### [Work task]
Your task is to restate the data word for word.

*** Opening Supplied information ***

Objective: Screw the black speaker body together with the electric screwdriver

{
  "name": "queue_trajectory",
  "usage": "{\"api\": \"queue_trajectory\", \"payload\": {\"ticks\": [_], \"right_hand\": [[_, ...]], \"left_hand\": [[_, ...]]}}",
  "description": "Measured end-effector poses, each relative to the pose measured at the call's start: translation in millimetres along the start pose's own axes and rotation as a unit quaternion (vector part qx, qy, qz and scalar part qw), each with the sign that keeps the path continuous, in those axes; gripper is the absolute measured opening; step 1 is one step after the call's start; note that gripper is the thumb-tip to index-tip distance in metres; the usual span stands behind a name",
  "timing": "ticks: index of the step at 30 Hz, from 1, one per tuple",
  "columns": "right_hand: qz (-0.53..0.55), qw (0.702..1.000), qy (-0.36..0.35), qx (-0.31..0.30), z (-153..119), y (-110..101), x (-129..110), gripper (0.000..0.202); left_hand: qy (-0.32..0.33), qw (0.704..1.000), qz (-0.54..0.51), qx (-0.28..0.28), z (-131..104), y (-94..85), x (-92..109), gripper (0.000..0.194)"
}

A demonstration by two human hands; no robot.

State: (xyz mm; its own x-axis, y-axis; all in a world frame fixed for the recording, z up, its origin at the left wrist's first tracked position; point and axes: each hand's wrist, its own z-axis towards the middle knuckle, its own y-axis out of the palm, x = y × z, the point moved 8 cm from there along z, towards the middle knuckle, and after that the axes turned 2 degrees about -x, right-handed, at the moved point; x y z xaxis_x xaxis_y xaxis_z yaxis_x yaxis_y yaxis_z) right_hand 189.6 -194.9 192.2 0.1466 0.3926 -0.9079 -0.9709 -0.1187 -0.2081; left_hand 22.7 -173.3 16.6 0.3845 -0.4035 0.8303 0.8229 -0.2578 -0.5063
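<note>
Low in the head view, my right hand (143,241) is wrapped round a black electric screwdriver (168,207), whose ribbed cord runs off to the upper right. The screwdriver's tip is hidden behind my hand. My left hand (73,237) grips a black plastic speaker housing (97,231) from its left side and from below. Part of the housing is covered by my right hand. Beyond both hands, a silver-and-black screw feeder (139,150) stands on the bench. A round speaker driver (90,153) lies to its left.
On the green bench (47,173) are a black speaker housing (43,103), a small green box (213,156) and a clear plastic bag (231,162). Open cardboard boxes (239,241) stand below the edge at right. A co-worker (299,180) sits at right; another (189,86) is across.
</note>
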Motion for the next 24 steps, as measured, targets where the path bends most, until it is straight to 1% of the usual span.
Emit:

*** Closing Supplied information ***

### [Result below]
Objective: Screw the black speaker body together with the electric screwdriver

{
  "name": "queue_trajectory",
  "usage": "{\"api\": \"queue_trajectory\", \"payload\": {\"ticks\": [_], \"right_hand\": [[_, ...]], \"left_hand\": [[_, ...]]}}",
  "description": "Measured end-effector poses, each relative to the pose measured at the call's start: translation in millimetres along the start pose's own axes and rotation as a unit quaternion (vector part qx, qy, qz and scalar part qw), each with the sign that keeps the path continuous, in those axes; gripper is the absolute measured opening; step 1 is one step after the call's start; note that gripper is the thumb-tip to index-tip distance in metres; the usual span stands behind a name",
  "timing": "ticks: index of the step at 30 Hz, from 1, one per tuple",
  "columns": "right_hand: qz (-0.53..0.55), qw (0.702..1.000), qy (-0.36..0.35), qx (-0.31..0.30), z (-153..119), y (-110..101), x (-129..110), gripper (0.000..0.202); left_hand: qy (-0.32..0.33), qw (0.704..1.000), qz (-0.54..0.51), qx (-0.28..0.28), z (-131..104), y (-94..85), x (-92..109), gripper (0.000..0.194)"
}

A demonstration by two human hands; no robot.

State: (xyz mm; its own x-axis, y-axis; all in a world frame fixed for the recording, z up, its origin at the left wrist's first tracked position; point and axes: each hand's wrist, its own z-axis towards the middle knuckle, its own y-axis out of the palm, x = y × z, the point moved 8 cm from there along z, towards the middle knuckle, and after that the axes turned 2 degrees about -x, right-handed, at the moved point; x y z xaxis_x xaxis_y xaxis_z yaxis_x yaxis_y yaxis_z) right_hand 189.6 -194.9 192.2 0.1466 0.3926 -0.9079 -0.9709 -0.1187 -0.2081; left_hand 22.7 -173.3 16.6 0.3845 -0.4035 0.8303 0.8229 -0.2578 -0.5063
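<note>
Low in the head view, my right hand (143,241) is wrapped round a black electric screwdriver (168,207), whose ribbed cord runs off to the upper right. The screwdriver's tip is hidden behind my hand. My left hand (73,237) grips a black plastic speaker housing (97,231) from its left side and from below. Part of the housing is covered by my right hand. Beyond both hands, a silver-and-black screw feeder (139,150) stands on the bench. A round speaker driver (90,153) lies to its left.
On the green bench (47,173) are a black speaker housing (43,103), a small green box (213,156) and a clear plastic bag (231,162). Open cardboard boxes (239,241) stand below the edge at right. A co-worker (299,180) sits at right; another (189,86) is across.
</note>
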Motion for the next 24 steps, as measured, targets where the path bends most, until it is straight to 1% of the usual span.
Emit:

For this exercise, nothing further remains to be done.